Thursday, December 24, 2009

Top 5 Christmas Eve Time-Killing Thingys.

It's christmas eve, snow is falling. ( or ice in our case ) And your in the christmas spirit. Maybe buying last minute presents and stocking stuffers, singing songs and watching christmas classics. You make it through a day of kids constantly asking "Can we open our presents now!? " Finally it's time for the Christmas Eve service. You get dressed in scratchy, hideous sweaters with pop-up nativity scenes on the front that open when you take your coat off. All of the kids on your pew burn their hands on the candles which leads to crying and picking up the candle wax thats embedded in the carpet.
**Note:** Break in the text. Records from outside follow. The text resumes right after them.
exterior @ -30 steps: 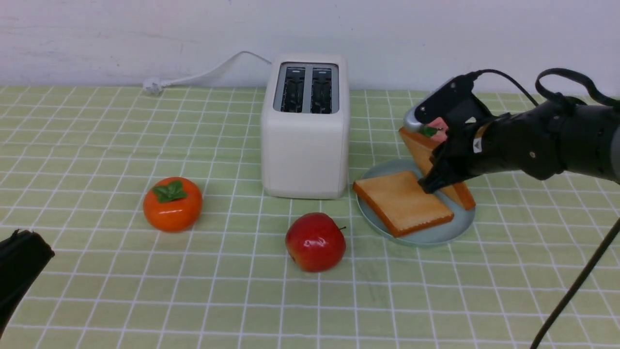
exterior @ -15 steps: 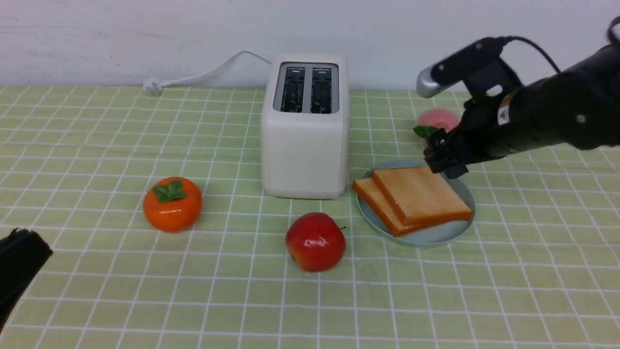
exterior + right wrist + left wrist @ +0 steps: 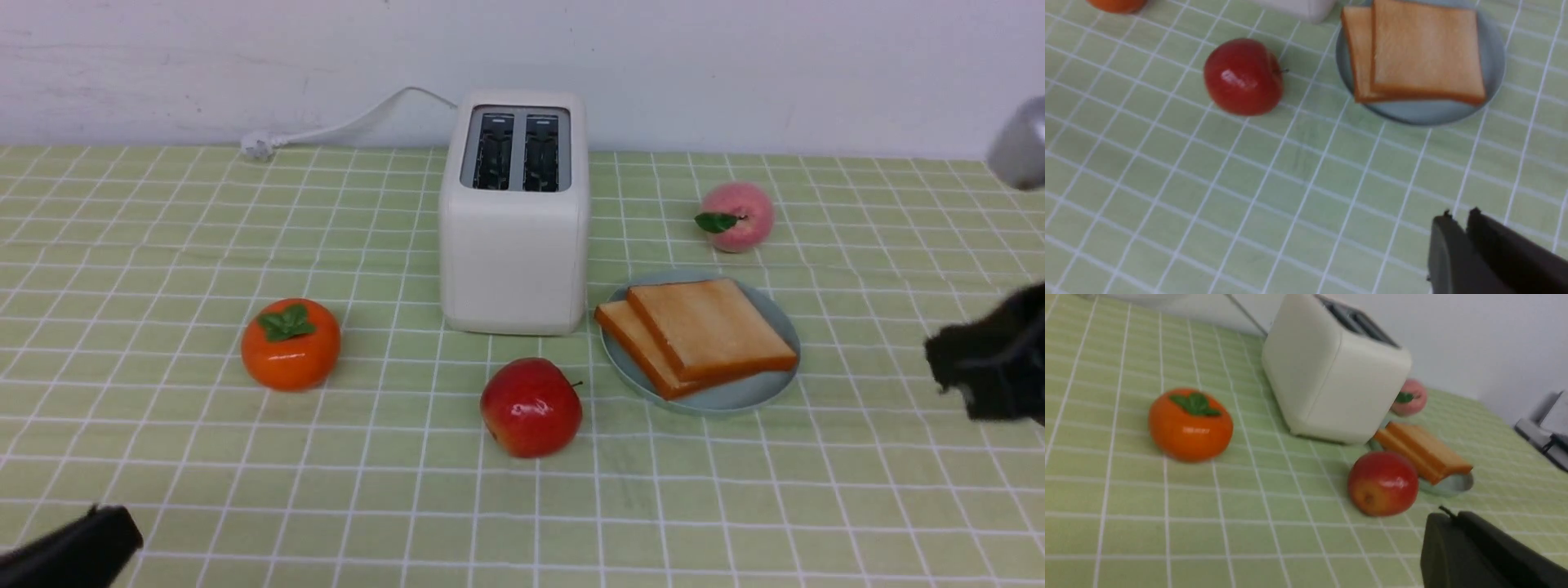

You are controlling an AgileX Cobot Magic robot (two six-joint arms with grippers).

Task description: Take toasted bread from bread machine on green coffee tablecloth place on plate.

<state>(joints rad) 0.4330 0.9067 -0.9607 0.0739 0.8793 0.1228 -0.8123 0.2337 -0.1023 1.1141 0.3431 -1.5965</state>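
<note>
right gripper (image 3: 1457,213): jaws closed on nothing, hanging over the green coffee tablecloth (image 3: 163,245) at the far right
left gripper (image 3: 1443,516): closed too, empty, low at the near-left corner
toasted bread (image 3: 710,327): both slices flat on the plate (image 3: 735,400), top one overlapping the lower, lying left of the right jaws, well apart
nearer arm: right, easily; red apple (image 3: 531,407) sits between left jaws and plate
bread machine (image 3: 514,245): just left of the plate, both slots look empty
verdict: looks pretty much done, nothing left to grab

A plain white wall (image 3: 735,65) with a few faint grey marks runs all along the back, and the light is soft and even.
</note>
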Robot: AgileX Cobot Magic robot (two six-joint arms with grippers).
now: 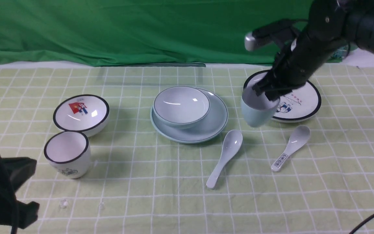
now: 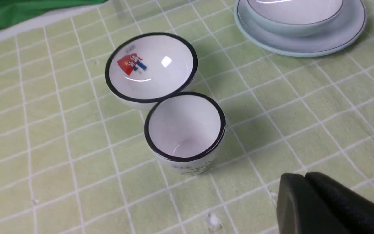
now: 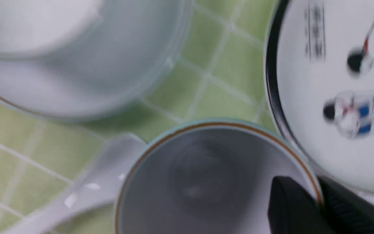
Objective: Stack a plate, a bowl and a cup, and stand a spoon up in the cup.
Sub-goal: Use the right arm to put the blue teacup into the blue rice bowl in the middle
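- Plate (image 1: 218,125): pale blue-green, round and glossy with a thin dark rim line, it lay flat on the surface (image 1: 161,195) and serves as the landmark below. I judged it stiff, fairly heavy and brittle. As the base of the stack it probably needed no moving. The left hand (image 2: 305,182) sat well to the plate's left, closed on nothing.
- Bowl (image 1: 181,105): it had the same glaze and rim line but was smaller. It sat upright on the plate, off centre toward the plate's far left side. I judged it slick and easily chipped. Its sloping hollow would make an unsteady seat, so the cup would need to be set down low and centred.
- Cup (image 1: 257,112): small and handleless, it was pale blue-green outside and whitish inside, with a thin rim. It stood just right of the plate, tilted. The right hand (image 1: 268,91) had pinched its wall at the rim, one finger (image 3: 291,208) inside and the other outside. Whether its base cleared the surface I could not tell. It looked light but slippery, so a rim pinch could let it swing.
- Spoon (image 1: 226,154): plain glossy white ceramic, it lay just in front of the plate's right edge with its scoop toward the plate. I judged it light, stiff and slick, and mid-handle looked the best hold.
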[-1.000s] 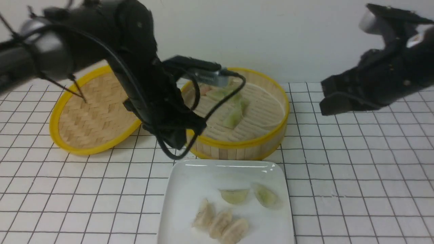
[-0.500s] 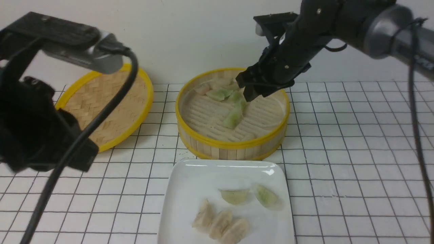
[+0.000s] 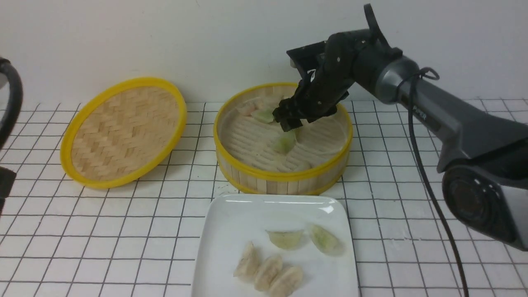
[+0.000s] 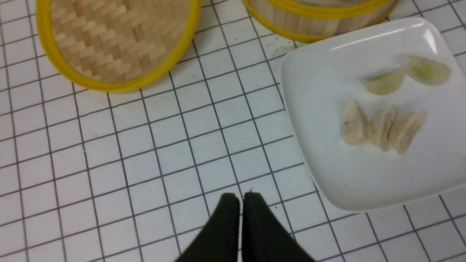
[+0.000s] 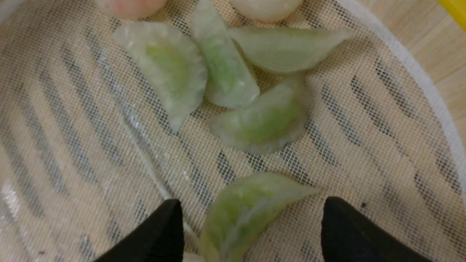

The service is over you drive home and its late and you remember last year. You realize that if the kids go to bed now they will wake up at the wee hours of the morning. (but you do put them to bed anyway) They bug you, and bug you, and bug you, and bug you to let them open presents....... NOW!!! Well its like three in the morning and you do NOT want to get out of those christmas themed flannel sheets you got a target for ten bucks. You finally give in and get out of bed but your not thinking about getting the camera ready, or hurrying, or even putting your glasses on right-side up. Your thinking about next year and how your gonna wear them out christmas eve so they sleep in. Heres my top 5 list of Christmas Eve Time-Killing Thingys.

1. Watch a rrrreeeeaaallllllllllyyyyy loooooong family favorite Christmas movie. Ours is White Christmas.

2. Play simon says.

3. Play a game like monopoly or risk.

4. Make and eat your 17th batch of SUGAR ( notice the emphasis on the word SUGAR ) Cookies.

5. Invent your own time-killing game.

Later, Oh and eat some friedpizza for me.